• STORED DATA:
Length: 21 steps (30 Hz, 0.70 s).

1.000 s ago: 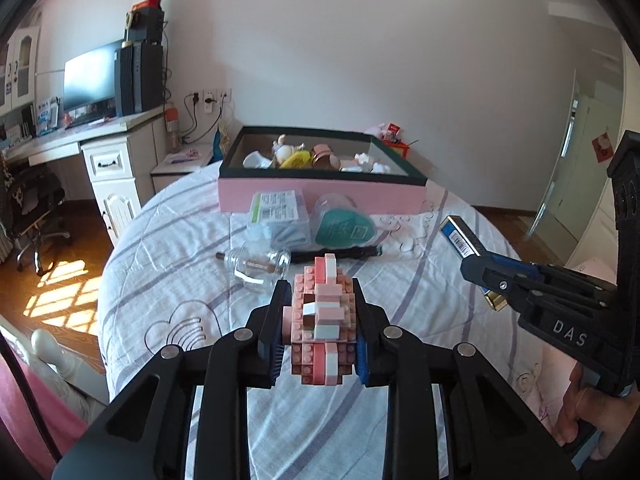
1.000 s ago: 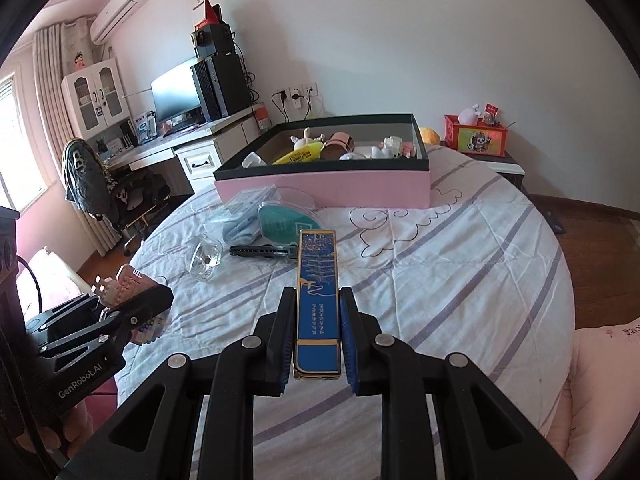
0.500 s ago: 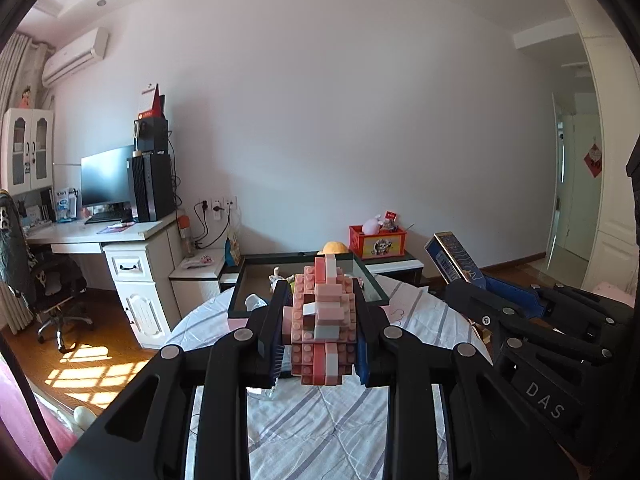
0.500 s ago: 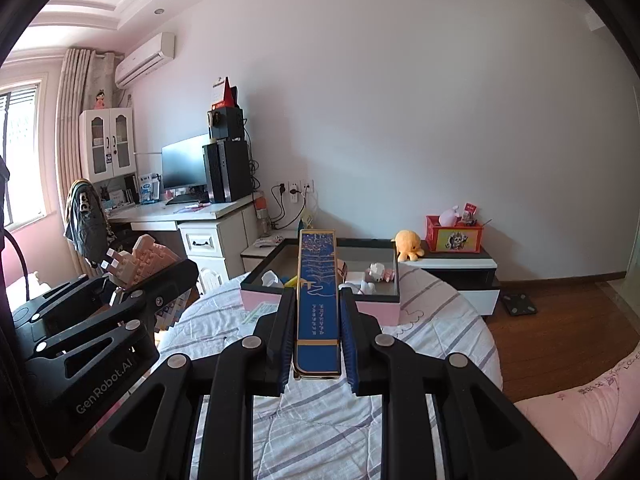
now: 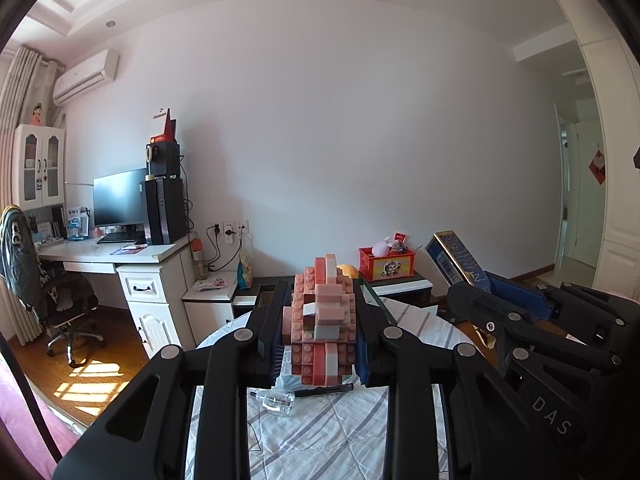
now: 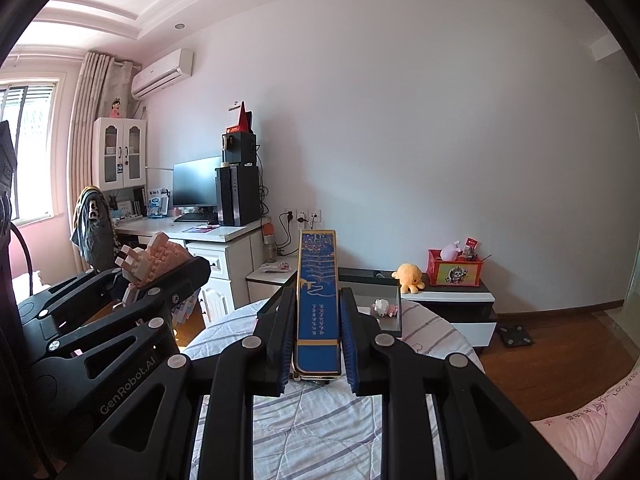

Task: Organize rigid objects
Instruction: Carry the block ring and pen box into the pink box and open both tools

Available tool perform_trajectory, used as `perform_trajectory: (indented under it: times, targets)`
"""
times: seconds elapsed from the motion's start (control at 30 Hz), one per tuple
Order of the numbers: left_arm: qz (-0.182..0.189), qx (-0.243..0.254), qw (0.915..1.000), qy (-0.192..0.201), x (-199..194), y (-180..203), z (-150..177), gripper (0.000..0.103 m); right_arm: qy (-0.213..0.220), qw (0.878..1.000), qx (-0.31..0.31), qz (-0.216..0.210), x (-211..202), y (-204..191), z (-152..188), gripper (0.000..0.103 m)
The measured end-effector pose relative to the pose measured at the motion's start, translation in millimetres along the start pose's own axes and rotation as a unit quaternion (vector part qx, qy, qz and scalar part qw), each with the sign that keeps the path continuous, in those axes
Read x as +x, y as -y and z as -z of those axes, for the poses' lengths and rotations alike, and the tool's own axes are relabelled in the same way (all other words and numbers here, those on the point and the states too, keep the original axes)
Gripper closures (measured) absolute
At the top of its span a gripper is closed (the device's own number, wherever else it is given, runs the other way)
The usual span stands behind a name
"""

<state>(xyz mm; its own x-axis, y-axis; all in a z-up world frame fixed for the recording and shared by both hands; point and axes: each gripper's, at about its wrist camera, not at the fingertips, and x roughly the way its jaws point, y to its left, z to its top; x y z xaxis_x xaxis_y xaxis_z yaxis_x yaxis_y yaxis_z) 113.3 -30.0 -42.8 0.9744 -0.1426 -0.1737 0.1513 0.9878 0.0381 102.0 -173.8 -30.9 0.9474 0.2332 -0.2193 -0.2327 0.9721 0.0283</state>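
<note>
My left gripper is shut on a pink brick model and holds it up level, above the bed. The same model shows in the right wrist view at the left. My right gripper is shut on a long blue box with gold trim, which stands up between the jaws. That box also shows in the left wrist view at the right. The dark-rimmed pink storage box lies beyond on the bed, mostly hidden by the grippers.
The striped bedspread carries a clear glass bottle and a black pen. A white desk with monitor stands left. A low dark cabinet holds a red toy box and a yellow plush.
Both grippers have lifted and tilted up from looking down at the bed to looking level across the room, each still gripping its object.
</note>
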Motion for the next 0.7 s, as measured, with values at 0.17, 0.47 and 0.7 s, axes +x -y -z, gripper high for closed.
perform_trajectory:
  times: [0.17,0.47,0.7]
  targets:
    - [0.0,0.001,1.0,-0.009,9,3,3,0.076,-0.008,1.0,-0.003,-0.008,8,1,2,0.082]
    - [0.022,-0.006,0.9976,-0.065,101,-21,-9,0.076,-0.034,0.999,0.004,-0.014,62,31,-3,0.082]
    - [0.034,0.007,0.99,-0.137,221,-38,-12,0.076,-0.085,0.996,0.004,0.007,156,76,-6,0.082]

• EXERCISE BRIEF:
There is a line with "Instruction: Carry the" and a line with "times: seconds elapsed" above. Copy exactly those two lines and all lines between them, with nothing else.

• RESULT OF THE TASK:
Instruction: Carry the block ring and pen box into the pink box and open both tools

Available tool perform_trajectory, used as `perform_trajectory: (indented under it: times, targets)`
"""
times: seconds elapsed from the motion's start (control at 30 Hz), one per tuple

The exercise concludes with that.